● Task objective:
Look for the line that has "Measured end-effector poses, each" in the material below; please repeat it and every line after it, exactly, up to and including the line that has "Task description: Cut", and nothing else.

● Data:
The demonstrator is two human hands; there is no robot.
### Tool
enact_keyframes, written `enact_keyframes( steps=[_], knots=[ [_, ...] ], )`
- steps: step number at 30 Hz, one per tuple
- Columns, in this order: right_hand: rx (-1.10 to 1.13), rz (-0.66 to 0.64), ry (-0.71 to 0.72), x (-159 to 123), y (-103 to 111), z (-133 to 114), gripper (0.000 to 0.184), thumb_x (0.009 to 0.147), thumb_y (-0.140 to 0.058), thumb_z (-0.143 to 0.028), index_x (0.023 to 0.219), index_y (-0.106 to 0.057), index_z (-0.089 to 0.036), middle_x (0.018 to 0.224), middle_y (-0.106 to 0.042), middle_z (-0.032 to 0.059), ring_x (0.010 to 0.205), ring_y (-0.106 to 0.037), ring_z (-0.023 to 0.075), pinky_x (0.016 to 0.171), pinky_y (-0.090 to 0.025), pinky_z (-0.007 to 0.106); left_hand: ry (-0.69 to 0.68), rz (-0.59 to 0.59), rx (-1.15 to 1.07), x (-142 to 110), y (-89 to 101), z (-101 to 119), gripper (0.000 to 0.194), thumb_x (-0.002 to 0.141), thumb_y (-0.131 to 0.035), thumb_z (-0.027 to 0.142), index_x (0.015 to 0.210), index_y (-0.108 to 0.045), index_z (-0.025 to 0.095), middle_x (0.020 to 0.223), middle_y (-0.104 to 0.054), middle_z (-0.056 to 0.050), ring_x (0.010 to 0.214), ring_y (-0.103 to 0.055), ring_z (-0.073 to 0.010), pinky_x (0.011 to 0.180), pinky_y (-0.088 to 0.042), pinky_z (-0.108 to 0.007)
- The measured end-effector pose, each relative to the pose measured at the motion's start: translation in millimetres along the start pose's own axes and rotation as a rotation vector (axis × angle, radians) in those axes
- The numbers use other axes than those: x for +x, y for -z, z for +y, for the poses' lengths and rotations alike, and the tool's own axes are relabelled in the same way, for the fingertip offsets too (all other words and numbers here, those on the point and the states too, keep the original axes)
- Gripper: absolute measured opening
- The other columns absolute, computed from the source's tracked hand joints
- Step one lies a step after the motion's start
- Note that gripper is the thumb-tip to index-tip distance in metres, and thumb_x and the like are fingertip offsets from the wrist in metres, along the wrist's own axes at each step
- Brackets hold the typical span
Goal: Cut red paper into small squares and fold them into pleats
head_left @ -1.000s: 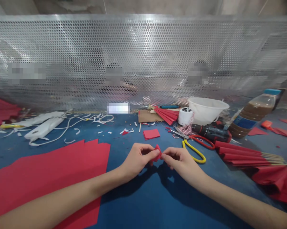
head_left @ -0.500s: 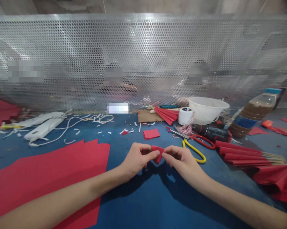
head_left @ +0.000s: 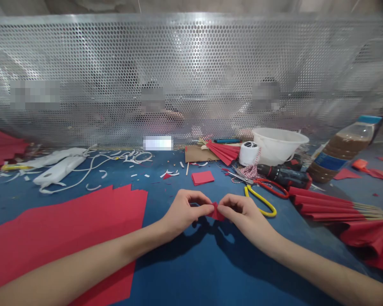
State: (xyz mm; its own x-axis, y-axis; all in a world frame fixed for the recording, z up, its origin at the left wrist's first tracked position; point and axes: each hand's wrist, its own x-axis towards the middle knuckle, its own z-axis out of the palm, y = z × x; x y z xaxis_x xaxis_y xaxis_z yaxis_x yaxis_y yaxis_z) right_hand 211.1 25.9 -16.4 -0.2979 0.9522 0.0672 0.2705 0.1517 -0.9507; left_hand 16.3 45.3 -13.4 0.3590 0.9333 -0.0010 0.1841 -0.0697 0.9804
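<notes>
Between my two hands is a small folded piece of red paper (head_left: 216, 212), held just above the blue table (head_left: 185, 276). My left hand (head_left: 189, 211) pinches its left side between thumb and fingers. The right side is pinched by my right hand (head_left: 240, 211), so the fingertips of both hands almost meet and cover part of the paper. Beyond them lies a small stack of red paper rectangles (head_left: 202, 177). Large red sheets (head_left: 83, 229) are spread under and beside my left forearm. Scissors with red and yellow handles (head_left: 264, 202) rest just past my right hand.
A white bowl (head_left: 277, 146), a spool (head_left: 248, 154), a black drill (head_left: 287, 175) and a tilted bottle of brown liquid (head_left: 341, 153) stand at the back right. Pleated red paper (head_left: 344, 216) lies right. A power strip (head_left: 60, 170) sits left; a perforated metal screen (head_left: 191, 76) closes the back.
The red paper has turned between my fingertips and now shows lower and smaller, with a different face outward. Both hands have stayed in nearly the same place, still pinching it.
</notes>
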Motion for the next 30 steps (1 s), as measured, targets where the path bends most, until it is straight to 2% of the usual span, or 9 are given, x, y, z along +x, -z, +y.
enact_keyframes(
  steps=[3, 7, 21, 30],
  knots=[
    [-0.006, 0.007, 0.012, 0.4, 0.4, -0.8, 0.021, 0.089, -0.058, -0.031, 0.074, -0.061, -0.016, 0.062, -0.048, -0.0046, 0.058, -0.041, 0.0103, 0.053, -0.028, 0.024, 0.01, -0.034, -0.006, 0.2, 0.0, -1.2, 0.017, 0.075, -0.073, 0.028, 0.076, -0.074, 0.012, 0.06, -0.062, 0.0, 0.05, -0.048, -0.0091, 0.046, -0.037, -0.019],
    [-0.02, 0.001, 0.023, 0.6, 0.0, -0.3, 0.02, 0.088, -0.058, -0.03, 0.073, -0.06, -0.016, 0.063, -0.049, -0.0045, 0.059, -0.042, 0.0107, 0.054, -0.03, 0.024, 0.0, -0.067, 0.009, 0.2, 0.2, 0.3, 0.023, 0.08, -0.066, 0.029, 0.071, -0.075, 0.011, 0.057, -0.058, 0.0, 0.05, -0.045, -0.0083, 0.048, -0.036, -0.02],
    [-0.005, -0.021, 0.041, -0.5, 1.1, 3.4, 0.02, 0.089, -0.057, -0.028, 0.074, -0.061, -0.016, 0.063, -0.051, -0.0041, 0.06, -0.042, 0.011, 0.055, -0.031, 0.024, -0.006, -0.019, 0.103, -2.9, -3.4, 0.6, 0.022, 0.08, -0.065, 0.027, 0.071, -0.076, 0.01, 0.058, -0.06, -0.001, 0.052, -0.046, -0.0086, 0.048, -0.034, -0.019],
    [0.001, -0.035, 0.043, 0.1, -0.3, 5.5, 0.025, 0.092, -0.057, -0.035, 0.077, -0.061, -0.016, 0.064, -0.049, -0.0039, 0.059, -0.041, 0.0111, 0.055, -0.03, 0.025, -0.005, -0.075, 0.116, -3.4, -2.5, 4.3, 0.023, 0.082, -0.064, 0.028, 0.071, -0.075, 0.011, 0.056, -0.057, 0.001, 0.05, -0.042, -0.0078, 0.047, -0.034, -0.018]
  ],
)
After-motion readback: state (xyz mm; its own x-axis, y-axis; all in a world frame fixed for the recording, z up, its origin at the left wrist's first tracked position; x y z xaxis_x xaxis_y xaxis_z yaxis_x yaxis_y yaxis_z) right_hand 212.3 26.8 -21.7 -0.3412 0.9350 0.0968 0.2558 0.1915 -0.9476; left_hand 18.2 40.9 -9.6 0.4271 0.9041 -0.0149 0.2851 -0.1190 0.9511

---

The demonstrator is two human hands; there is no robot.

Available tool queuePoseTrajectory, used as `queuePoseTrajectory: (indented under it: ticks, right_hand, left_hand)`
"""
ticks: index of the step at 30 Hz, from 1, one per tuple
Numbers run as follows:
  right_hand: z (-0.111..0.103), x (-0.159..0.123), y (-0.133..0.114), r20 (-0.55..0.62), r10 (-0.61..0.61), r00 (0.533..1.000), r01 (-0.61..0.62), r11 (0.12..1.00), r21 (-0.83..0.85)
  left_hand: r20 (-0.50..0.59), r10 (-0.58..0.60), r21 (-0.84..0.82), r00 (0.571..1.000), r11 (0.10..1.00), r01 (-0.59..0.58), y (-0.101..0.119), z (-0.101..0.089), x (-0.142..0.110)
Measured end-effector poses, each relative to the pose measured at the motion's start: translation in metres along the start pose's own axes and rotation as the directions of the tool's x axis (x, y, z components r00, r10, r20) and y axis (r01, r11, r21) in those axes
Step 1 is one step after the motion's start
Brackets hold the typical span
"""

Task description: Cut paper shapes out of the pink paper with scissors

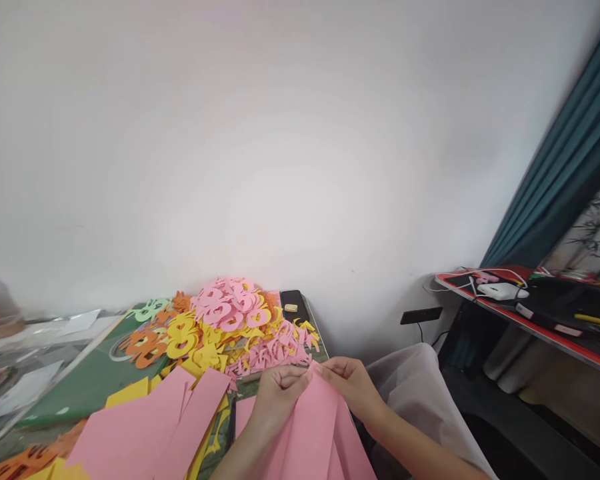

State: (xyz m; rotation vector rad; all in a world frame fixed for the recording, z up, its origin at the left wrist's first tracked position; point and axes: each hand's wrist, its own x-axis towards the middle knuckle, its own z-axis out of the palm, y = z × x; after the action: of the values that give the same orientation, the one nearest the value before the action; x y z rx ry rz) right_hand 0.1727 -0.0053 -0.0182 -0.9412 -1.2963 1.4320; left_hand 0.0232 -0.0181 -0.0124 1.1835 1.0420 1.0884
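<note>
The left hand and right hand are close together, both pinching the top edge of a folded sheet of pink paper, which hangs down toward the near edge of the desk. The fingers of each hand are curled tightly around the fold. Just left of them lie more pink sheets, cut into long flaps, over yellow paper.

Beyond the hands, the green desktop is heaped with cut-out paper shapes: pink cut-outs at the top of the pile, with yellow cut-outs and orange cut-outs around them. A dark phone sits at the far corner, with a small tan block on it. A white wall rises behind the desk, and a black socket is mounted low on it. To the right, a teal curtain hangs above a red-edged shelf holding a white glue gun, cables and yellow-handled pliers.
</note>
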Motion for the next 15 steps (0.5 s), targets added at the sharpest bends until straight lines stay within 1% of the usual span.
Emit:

● Answer space:
Measured end-effector poses, each relative to the pose measured at the motion's start: translation in metres along the start pose's own axes and rotation as the directions of the tool's x axis (x, y, z components r00, r10, r20) and y axis (r01, r11, r21) in those axes
Step 1 is one step after the motion's start
Brackets hold the typical span
"""

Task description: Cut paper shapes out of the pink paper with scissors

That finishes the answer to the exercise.